CETV Issuing Convertible Bonds
CETV announced a $425 million convertible offering after the close yesterday with a $50 million green shoe. Proceeds will be used to acquire another 30% of its operations in Ukraine, bringing control and 90% ownership. Given its strong balance sheet, CETV didn’t need to raise this money to fund the $210 million Ukraine purchase so it is probably fair to assume that they are getting close on another acquisition. Over the weekend, there was an article in the Financial Times indicating that they were in position to partner with new local owner of Turkey’s leading commercial TV station group. In addition on its last conference call, management made it pretty clear that they would be purchasing additional operations in Ukraine. Both of these deals could be dilutive to current valuation assuming that the acquired assets are in start-up phase or under earning.
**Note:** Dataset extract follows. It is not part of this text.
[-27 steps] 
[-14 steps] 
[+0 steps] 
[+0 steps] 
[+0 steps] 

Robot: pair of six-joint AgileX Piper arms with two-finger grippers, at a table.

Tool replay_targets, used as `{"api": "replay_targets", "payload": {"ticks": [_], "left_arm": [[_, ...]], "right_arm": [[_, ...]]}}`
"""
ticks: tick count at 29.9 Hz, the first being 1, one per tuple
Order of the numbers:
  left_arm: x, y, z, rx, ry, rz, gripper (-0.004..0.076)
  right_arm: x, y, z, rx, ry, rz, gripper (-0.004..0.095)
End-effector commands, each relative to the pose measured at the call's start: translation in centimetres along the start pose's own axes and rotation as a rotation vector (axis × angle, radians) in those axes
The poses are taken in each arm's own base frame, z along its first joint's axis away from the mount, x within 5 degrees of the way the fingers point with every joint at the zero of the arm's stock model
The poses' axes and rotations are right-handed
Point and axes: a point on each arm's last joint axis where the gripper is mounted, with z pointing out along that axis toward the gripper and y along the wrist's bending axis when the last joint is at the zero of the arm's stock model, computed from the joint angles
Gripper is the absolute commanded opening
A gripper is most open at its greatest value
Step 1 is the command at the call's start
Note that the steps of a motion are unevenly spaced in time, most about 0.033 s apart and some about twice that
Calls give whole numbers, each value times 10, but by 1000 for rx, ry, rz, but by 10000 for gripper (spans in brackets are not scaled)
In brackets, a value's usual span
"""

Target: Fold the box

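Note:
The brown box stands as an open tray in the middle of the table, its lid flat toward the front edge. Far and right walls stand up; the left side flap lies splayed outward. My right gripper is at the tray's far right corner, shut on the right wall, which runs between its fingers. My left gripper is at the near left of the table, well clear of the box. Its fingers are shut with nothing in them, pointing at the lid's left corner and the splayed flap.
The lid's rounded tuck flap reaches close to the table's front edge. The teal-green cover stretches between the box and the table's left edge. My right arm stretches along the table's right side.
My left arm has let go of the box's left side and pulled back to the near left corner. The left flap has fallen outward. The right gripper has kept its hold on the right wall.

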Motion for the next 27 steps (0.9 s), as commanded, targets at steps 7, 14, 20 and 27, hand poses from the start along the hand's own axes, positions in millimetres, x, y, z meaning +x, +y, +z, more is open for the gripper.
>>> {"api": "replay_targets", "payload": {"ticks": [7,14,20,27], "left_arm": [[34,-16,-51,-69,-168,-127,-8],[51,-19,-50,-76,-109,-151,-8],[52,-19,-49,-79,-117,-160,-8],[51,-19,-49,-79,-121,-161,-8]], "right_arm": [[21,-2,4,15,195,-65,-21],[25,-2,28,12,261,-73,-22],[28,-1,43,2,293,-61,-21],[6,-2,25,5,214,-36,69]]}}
However, Ukraine and Turkey are huge markets in terms of population that are enjoying rapid GDP growth and advertising growth in the range of 20-40%. In other words, CETV would be buying the next leg in its growth profile beyond the current leg that has been driven by the Czech Republic, Romania, Slovakia, Slovenia, and initial forays into Ukraine.
More assets in Ukraine, a new market in Turkey, and the pending turn to profitability in Croatia (70% revenue growth but an operating loss in 2007), would provide enough upside to sustain 20-30% growth for another five to seven years. In the meantime, Romania remains a 20% growth market, CETV ‘s second largest operation, the Czech Republic, has another year of 15% local currency growth, and Slovakia has 15% local currency revenue growth but huge upside in margins. CETV EBITDA is up 85% since 2004. Well financed acquisitions in high growth markets offer a great chance to extend the run. That makes the sharp drop on the convert deal an opportunity for new long positions in CETV.